[[ GIVEN DATA open ]]

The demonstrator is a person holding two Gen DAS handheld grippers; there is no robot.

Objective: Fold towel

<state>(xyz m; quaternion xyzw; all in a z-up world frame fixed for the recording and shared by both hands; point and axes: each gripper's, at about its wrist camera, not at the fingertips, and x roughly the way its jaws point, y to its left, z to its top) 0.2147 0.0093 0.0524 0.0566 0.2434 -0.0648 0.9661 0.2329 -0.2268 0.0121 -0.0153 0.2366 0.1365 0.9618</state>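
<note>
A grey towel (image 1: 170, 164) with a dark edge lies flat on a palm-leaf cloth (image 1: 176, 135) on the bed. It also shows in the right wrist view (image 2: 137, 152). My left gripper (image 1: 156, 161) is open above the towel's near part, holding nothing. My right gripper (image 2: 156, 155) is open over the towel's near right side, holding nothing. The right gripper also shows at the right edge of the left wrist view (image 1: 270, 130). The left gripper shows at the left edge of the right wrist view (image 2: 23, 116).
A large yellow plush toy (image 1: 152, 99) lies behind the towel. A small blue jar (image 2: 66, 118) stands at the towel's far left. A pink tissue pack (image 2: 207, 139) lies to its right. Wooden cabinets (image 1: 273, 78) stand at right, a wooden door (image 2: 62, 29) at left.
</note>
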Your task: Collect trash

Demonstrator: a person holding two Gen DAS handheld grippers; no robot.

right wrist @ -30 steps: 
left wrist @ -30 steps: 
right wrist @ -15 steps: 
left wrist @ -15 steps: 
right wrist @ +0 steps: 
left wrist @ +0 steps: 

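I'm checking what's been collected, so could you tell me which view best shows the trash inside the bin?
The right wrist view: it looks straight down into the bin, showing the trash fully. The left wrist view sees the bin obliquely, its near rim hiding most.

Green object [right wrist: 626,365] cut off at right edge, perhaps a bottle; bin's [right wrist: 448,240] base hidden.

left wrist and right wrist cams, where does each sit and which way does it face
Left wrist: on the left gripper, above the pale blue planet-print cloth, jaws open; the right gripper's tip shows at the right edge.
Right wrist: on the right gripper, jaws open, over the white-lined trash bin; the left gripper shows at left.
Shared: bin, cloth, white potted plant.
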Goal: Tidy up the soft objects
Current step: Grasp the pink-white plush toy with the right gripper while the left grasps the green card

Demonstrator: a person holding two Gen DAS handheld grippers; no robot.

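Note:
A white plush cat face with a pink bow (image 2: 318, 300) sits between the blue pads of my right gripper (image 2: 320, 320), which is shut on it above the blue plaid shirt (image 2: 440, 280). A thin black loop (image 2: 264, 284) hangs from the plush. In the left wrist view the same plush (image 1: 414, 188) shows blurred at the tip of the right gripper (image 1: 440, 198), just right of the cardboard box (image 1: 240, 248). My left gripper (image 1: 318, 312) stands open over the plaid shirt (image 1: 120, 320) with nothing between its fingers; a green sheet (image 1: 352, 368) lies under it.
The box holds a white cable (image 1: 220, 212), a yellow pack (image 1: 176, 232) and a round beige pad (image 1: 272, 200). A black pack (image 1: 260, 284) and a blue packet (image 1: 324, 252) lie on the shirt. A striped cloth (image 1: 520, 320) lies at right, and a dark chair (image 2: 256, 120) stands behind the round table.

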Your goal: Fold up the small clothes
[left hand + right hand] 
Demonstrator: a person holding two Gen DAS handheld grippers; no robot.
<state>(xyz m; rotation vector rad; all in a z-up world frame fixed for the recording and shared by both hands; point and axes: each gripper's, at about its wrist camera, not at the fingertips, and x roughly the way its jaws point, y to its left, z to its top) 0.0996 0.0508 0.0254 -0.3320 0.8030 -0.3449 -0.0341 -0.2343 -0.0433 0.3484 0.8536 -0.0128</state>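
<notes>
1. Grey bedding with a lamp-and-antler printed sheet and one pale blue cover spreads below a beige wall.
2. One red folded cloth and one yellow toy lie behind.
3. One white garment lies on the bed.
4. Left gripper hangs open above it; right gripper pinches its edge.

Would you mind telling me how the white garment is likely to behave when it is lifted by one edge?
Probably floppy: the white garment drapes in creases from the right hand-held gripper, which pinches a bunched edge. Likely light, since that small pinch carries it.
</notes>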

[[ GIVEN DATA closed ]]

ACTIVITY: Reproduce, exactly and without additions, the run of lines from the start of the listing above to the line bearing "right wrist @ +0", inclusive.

EXERCISE SOLUTION:
The demonstrator is a person holding two Gen DAS handheld grippers; there is no robot.

Objective: Fold towel

<state>(xyz m; quaternion xyzw; all in a z-up world frame fixed for the recording and shared by both hands; point and axes: each gripper's, at about its wrist camera, not at the fingertips, and x roughly the way its jaws point, y to its left, z to its top) 0.2147 0.0093 0.0524 0.0566 0.2434 -0.0648 0.9661 0.2329 -0.2268 0.0121 -0.0153 0.2366 0.1365 0.9618</state>
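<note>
A grey towel (image 1: 170, 164) with a dark edge lies flat on a palm-leaf cloth (image 1: 176, 135) on the bed. It also shows in the right wrist view (image 2: 137, 152). My left gripper (image 1: 156, 161) is open above the towel's near part, holding nothing. My right gripper (image 2: 156, 155) is open over the towel's near right side, holding nothing. The right gripper also shows at the right edge of the left wrist view (image 1: 270, 130). The left gripper shows at the left edge of the right wrist view (image 2: 23, 116).
A large yellow plush toy (image 1: 152, 99) lies behind the towel. A small blue jar (image 2: 66, 118) stands at the towel's far left. A pink tissue pack (image 2: 207, 139) lies to its right. Wooden cabinets (image 1: 273, 78) stand at right, a wooden door (image 2: 62, 29) at left.
</note>
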Your task: Collect trash

Demonstrator: a person holding two Gen DAS handheld grippers; no robot.

right wrist @ -30 steps: 
left wrist @ -30 steps: 
right wrist @ -15 steps: 
left wrist @ -15 steps: 
right wrist @ +0 steps: 

The exercise output is complete.